The person’s inability to self-control can be compensated by a technical adaptation, a shock collar, which will cause the consciousness to be in balance with itself and reality.

The object is a device that responds to the volume of the voice. If it is louder than 75 decibels (scream), then a warning signal appears twice, for the third time, electric discharge of 6 volts, harmless to health, but tangible to the neck, is triggered.

This wearable device is designed to help people with emotion control. The first time is due to the reflex, but eventually, the consciousness is immersed in a state of harmony and the need to scream disappears.
The decision to use such a device could be made voluntarily to learn to control anger. Or it would be acceptable to assume that wearing the device could be a sanction. For example, if the individual has been found to be involved in domestic violence or animal cruelty. But here a great deal of speculation and legal and ethical questions arise. The question remains open as to whether violence as such, violence as a principle, even if it is used to achieve just ends, is moral?

Personal story.

Back in 2014 I was in a toxic relationship. My partner poorly controlled his emotions and often raised his voice. Not only with me, but with other people as well. I came up with an electronic device that, in theory, could become a mediator not only in our relationship, but also in a relationship between a toxic person and society.

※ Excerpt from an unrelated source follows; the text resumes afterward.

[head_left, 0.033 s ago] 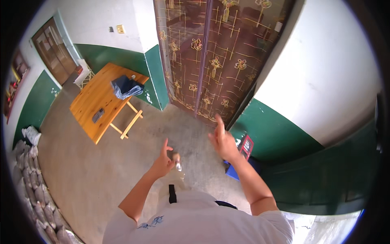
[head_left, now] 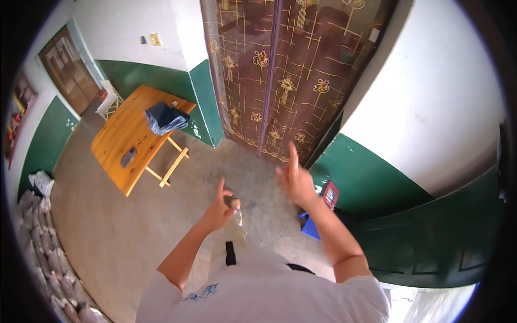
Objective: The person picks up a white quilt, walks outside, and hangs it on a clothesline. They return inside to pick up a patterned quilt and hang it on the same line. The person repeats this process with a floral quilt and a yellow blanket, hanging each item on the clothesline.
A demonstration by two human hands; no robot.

Having had an experience of growing up in the Caucasus I didn’t really find the idea of violence problematic back in 2014. The traditional eye-for-an-eye behaviour is often (but not always) encouraged there. It seemed logical to me that a person who violates ethical rules or law deserves punishment.

Now the use of sanctioned violence against another person does not seem acceptable to me. On the contrary, it seems to be a destructive and dangerous practice. A punitive system becomes a good source of hierarchies. There is a large field for speculation in law, and given the fact that the state is the only legitimate source of violence, it can become an instrument of oppression. The use of special devices that would mark a person and bring him physical and mental discomfort also becomes a tool for alienating the body and losing control over the body, as in the cases of forced psychological treatment or corrective rape.

6 years later, I now have the answer to my own question from 2014. Violence is unacceptable and it is a disease of society. This judgment does not apply to voluntary sexual practices, anger, and some cases of violence as an instrument of civil protest. I now consider the device I have created as a functional piece of jewelry, the decision to wear which can only be made voluntarily.